=== Problem statement ===
Print the whole listing, unchanged.

===

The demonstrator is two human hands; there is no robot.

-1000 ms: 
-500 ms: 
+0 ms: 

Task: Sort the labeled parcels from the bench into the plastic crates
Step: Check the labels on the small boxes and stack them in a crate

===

=== Result for this exercise ===
The demonstrator is two human hands; there is no robot.

-1000 ms: 
-500 ms: 
+0 ms: 

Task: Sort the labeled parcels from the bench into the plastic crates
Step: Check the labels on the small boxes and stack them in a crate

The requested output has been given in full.